Credit Card Segmentation and Churn Prediction

Final Group Project:

Fatima Benitez, Jennifer Barrios, Alberto Aigner, Augustin Bourgois, Will Siuta

Link to Online Presentation: https://docs.google.com/presentation/d/13NNEb-RXWfnP5Xs80MQAMwOG6-EOoSie4LReDq9KJKM/edit?usp=sharing

Introduction

Predicting customer churn is a challenge for businesses with large customer bases who may not have a one-to-one relationship with them. It is therefore critical to collect and store data on each unique customer in order to analyze their characteristics and determine what the commonalities are among loyal customers and those who leave. Furthermore, implementing machine learning techniques enables companies to automate the analysis and make more efficient predictions.

As a group, we all wanted to confront this common business challenge for which we could potentially replicate its solution in the real world across our respective fields.

Dataset and Source

The data used for this project was pulled from a notebook created by the profile named “AMAN CHAUHAN” on Kaggle.com It consists of a unique customer list from a credit card company and their characteristics which include:

Which credit card type they are using by name.
Their status as an existing or attrited customer.
How long they have or were customers for.
Demographic information.
Spending habits.

Link to data source: https://www.kaggle.com/datasets/whenamancodes/credit-card-customers-prediction

Additionally, two columns were added, weekly and monthly income based on education level. This data was pulled from the US Bureau of Labor Statistics and joined using pgAdmin and SQL.

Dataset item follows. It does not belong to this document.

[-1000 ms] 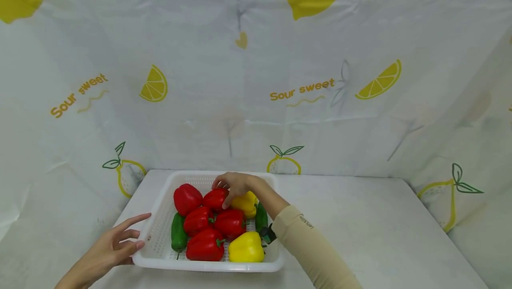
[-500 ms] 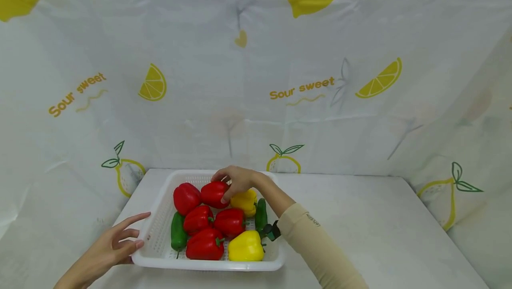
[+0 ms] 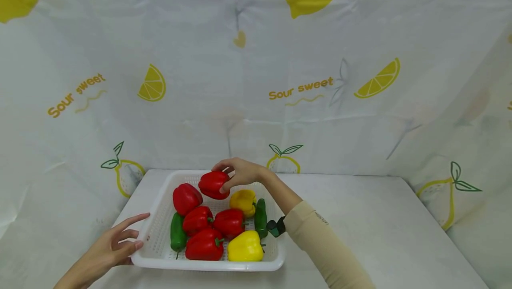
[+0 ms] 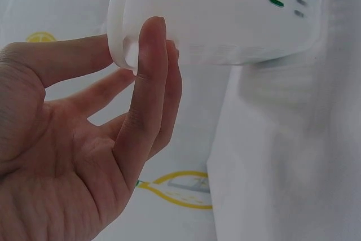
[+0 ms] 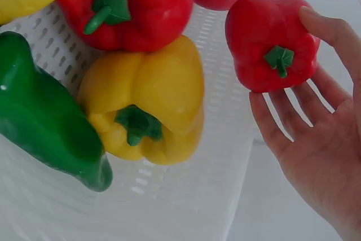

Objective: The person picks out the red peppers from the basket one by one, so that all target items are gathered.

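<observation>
My right hand [image 3: 244, 172] grips a red bell pepper [image 3: 214, 185] between thumb and fingertips, lifted above the back of the white plastic basket [image 3: 152, 260]. In the right wrist view this bell pepper [image 5: 271, 38] shows its green stem. My left hand [image 3: 105, 248] pinches the basket's left rim; in the left wrist view the thumb is at the rim and fingers [image 4: 148, 83] lie against the outer wall. Inside the basket are several other red bell peppers [image 3: 205, 244], a yellow bell pepper [image 3: 245, 246] in front and another yellow bell pepper [image 3: 242, 202] behind it.
A long green pepper [image 3: 178, 232] lies at the basket's left and another green pepper [image 3: 261, 218] at its right. The basket stands on a white table [image 3: 360, 231]. A lemon-printed sheet [image 3: 216, 71] hangs behind.
My right hand has lifted the red bell pepper up from among the others, slightly back and to the left. The left hand stays at the basket's rim.
</observation>
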The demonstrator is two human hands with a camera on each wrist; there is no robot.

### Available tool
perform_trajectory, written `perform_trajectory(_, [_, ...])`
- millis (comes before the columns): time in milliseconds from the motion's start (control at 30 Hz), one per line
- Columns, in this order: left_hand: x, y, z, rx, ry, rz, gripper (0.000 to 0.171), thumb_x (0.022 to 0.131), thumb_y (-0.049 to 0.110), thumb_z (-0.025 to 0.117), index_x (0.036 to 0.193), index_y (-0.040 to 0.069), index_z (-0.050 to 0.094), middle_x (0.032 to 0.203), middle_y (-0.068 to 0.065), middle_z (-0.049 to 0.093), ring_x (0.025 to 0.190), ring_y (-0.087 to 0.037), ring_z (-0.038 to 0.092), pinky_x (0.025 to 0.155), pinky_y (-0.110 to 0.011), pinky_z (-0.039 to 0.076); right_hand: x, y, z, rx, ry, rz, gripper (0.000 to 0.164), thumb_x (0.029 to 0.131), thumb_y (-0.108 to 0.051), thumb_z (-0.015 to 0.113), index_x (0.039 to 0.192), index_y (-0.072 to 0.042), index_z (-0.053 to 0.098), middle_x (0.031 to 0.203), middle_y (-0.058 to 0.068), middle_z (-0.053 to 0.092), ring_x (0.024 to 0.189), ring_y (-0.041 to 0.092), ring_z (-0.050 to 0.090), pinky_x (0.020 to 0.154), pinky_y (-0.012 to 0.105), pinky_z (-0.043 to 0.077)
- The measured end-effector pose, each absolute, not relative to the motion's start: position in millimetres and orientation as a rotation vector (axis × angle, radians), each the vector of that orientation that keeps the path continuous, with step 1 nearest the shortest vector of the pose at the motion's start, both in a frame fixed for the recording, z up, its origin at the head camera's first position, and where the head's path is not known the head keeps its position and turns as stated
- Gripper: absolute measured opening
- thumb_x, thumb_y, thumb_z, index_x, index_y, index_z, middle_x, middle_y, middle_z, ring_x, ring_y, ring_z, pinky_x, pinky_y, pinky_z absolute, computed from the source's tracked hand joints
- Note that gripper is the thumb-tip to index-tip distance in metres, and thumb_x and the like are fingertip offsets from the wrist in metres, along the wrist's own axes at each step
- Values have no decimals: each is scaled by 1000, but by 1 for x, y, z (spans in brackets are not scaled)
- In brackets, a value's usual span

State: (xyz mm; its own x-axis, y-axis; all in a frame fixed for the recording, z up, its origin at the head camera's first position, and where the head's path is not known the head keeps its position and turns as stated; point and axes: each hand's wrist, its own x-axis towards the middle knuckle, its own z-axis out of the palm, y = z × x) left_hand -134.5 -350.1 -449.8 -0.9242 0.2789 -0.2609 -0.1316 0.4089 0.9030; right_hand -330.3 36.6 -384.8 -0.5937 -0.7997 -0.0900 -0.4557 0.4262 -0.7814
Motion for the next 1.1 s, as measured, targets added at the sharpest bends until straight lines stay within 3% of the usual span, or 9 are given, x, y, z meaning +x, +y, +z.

Exploratory Data Analysis (EDA)

To perform our EDA, we imported our dataset into a Google Colab notebook and created a DataFrame from the BankChurners.csv file:

After dropping the last two columns, we used the shape() function to see how many rows and columns our datset has: 10,127 rows and 23 columns. Additionally, we used the info() function to obtain column data types and count null values, in this case, no null values were found:

We used the unique() funtion to determine the unique values in each category/column. More details can be found in the Group1_EDA.ipynb file.

Finally, we used Matplotlib to generate some charts to offer further insight into the data distribution and trends:

Analysis

Questions aimed to answer with the data:

What customer characteristics are more closely linked to customer attrition?
Can we accurately predict customer attrition based on these characteristics?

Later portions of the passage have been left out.